An initiative launched in 2002 managed by a group named CompTIA, is more than a bit concerned about the recent interest in open source software, and their opinions are reaching such U.S. government sectors as the Department of Defense. According to McCullagh, "The Initiative for Software Choice told the Defense Information Systems Agency that the Pentagon should not openly promote the use of open source software, arguing that proprietary products are not inherently less secure...while the law on this matter remains untested, it makes sense for companies to be highly risk-averse in this area, striking a more defensive posture when confronted with software development that may implicate GPL code or similar coding environments. Commercial and hybrid software developers generally do not want to risk losing their investment" (1). Unfortunately, this report is written by a firm with close ties to Microsoft, so the data is not unbiased.

The state of Rhode Island has jumped on the bandwagon of open source technology and has set a new standard in for state governments.
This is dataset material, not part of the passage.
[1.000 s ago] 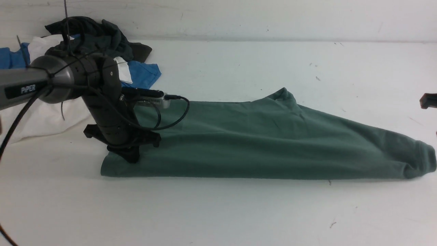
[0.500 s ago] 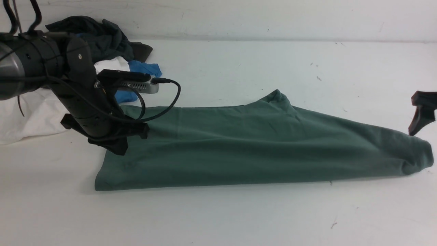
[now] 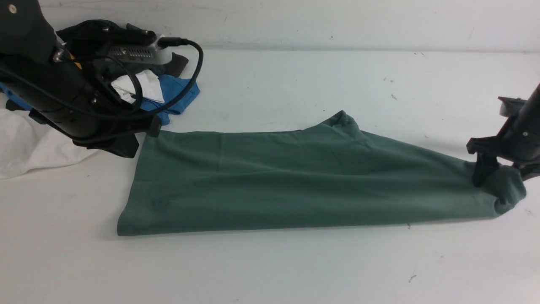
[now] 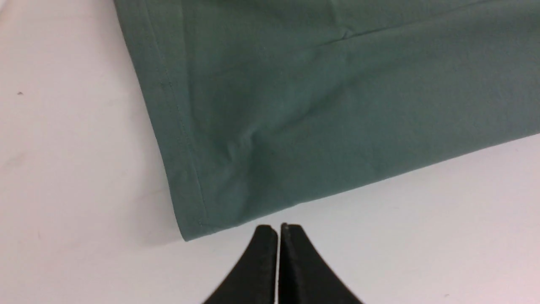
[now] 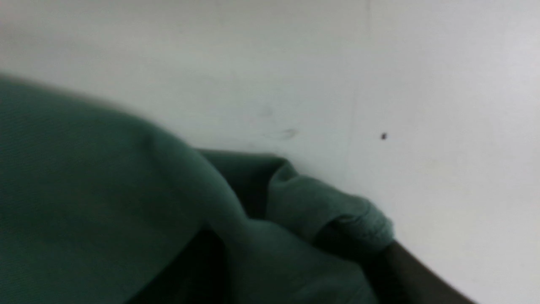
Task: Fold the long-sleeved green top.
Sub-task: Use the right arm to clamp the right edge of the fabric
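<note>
The green long-sleeved top point(image 3: 295, 177) lies folded in a long band across the table, its hem at the left and a bunched end at the right. My left gripper point(image 3: 124, 148) hangs just off the hem's far corner, raised above the table. In the left wrist view the left gripper point(image 4: 278, 228) is shut and empty, with the hem corner point(image 4: 190, 219) just in front of it. My right gripper point(image 3: 504, 175) has come down over the bunched end, one finger on each side. In the right wrist view green cloth point(image 5: 84, 190) fills the gap between the dark fingers point(image 5: 405, 274).
A heap of other garments lies at the back left: a white one point(image 3: 33, 147), a blue one point(image 3: 179, 90) and a dark one point(image 3: 177, 63). The left arm and its cable stand in front of that heap. A wall runs along the back of the table.
The left arm has lifted off the hem and drawn back to the upper left. The right gripper has come in from the right edge and down over the top's bunched end.
</note>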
The primary proponent of the technology, Jim Willis, proposed the idea with mixed responses because most state officials did not possess a familiarity with the open source technology.
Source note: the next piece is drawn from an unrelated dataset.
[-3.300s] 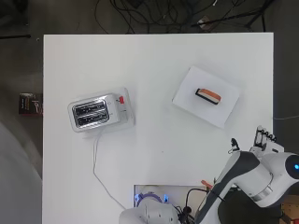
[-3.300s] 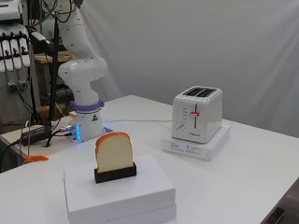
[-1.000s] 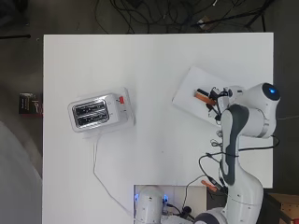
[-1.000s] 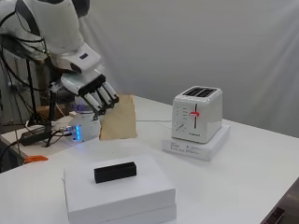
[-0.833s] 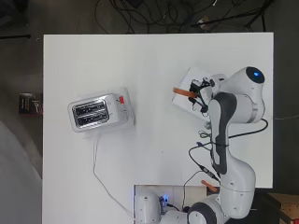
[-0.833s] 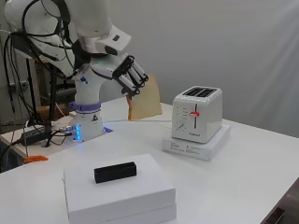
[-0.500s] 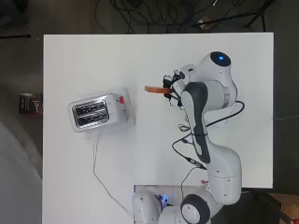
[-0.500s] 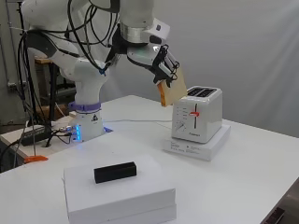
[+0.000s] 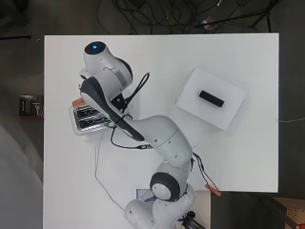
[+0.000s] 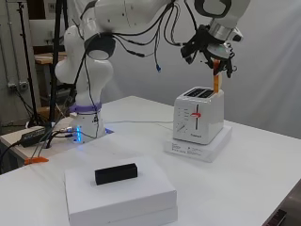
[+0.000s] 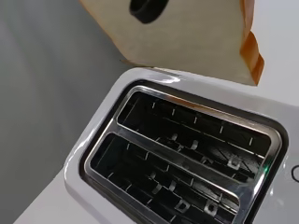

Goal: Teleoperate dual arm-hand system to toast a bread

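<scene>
The hand is shut on a slice of bread and holds it upright, just above the far end of the white toaster. In the overhead view the arm covers most of the toaster; only the bread's orange crust peeks out at the toaster's far left corner. From the wrist, the bread hangs close over the toaster's rim, beside its two empty slots, with a dark fingertip pressed on its face.
The toaster stands on a flat white base. A white box at the right carries an empty black bread holder. The toaster's cable runs toward the arm's base.
The hand lifted the bread off the black holder on the box and carried it across the table to above the toaster. The holder now stands empty.
</scene>
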Tool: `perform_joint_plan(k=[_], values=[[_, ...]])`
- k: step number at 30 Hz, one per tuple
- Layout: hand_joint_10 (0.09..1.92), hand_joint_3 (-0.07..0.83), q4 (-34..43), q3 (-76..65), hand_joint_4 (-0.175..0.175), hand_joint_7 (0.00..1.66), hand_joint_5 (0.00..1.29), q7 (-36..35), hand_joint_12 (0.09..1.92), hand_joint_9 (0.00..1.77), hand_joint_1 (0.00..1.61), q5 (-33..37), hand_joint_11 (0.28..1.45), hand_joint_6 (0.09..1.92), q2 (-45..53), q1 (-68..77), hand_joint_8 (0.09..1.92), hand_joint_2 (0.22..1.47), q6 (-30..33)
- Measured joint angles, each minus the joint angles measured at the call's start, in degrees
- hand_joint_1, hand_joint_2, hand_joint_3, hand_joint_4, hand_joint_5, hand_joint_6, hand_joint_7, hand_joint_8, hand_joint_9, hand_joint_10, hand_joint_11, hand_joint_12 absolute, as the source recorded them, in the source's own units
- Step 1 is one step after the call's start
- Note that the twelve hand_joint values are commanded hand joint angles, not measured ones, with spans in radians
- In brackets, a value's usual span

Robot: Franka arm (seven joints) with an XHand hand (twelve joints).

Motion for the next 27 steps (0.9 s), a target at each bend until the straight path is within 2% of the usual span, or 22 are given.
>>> perform_joint_plan(k=[2, 4, 6, 9, 11, 14, 18, 19, 22, 24, 27], values=[[0.11, -0.001, -3.4, 1.8, -0.082, 1.05, 0.75, 2.42, 0.19, 1.37, 1.21, -0.17, 0.85, 1.27, 0.0, -3.85, 0.93, 1.16, 2.17], [0.18, 0.006, -7.72, 4.01, -0.083, 1.04, 0.74, 4.86, 0.49, 1.36, 1.21, -0.31, 0.75, 1.28, 0.08, -9.32, 0.96, 1.17, 4.28], [0.3, 0.003, -11.75, 6.08, -0.097, 1.04, 0.74, 7.32, 0.78, 1.34, 1.21, -0.4, 0.67, 1.26, 0.19, -15.28, 0.99, 1.17, 6.17], [0.49, 0.001, -16.8, 8.81, -0.122, 1.05, 0.75, 9.84, 0.95, 1.28, 1.22, -0.48, 0.62, 1.22, 0.33, -20.95, 1.01, 1.16, 8.35], [0.57, -0.002, -18.82, 10.28, -0.139, 1.05, 0.75, 10.32, 0.98, 1.26, 1.23, -0.47, 0.62, 1.2, 0.41, -22.65, 1.01, 1.16, 9.0], [0.6, -0.002, -20.5, 12.78, -0.156, 1.06, 0.75, 10.9, 0.99, 1.25, 1.23, -0.51, 0.62, 1.2, 0.81, -23.95, 1.01, 1.16, 9.37], [0.7, 0.001, -22.92, 14.04, -0.162, 1.05, 0.75, 11.35, 1.1, 1.21, 1.23, -0.92, 0.61, 1.17, 0.98, -24.4, 1.04, 1.16, 10.34], [0.72, 0.001, -22.76, 13.52, -0.145, 1.04, 0.75, 11.69, 1.11, 1.2, 1.23, -0.28, 0.61, 1.18, 0.88, -23.97, 1.05, 1.16, 10.46], [0.62, 0.0, -21.16, 10.89, -0.093, 1.02, 0.74, 11.52, 0.91, 1.19, 1.21, 1.21, 0.61, 1.25, 0.32, -21.06, 1.03, 1.17, 11.07], [0.88, 0.0, -21.05, 9.53, -0.124, 1.01, 0.75, 11.43, 0.79, 1.14, 1.31, 2.21, 0.62, 1.2, -0.24, -19.28, 0.93, 1.14, 11.94], [1.0, 0.001, -21.18, 9.24, -0.141, 0.99, 0.74, 9.81, 0.73, 1.12, 1.36, 1.83, 0.63, 1.2, -0.32, -17.91, 0.9, 1.12, 11.89]])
However, the initiative is turning heads and attracting more and more government attention: "Its visibility makes the Rhode Island installation more potent a demonstration of what open source can accomplish when used by state governments. This particular project probably is going to usher in other governments exploring these types of open-source solutions" (Vaas 16). John Corona, a state Senator from Texas, introduced a bill in 2003 to consider open source software in future procurements, and Oregon also followed suit with a similar bill (Taft 1). Therefore, it is likely that additional states will soon follow suit into the open source arena.

Unfortunately, some firms that oppose open source software are bringing their arguments to the political arena. Some businesses "who resist open source have taken the fight to the halls of the lawmakers. Many of these corporations have been busily promoting legislation to stop the spread of open source through force of law rather than the force of competition. Fierce lobbying efforts actually seek to prohibit governments from even considering open source alternatives. Published reports indicate that lobbying may have even forced the National Security Agency to discontinue developing a highly secure Linux kernel. It seems that some in government have swallowed the sour pablum, claiming that security through obscurity is essential, even when history has shown it to be woefully inadequate" (Pavlicek 18). Therefore, as some state and even Federal branches of government begin to strongly consider open source software for their own systems, opponents of the technology are threatening its livelihood and long-term potential in the political world.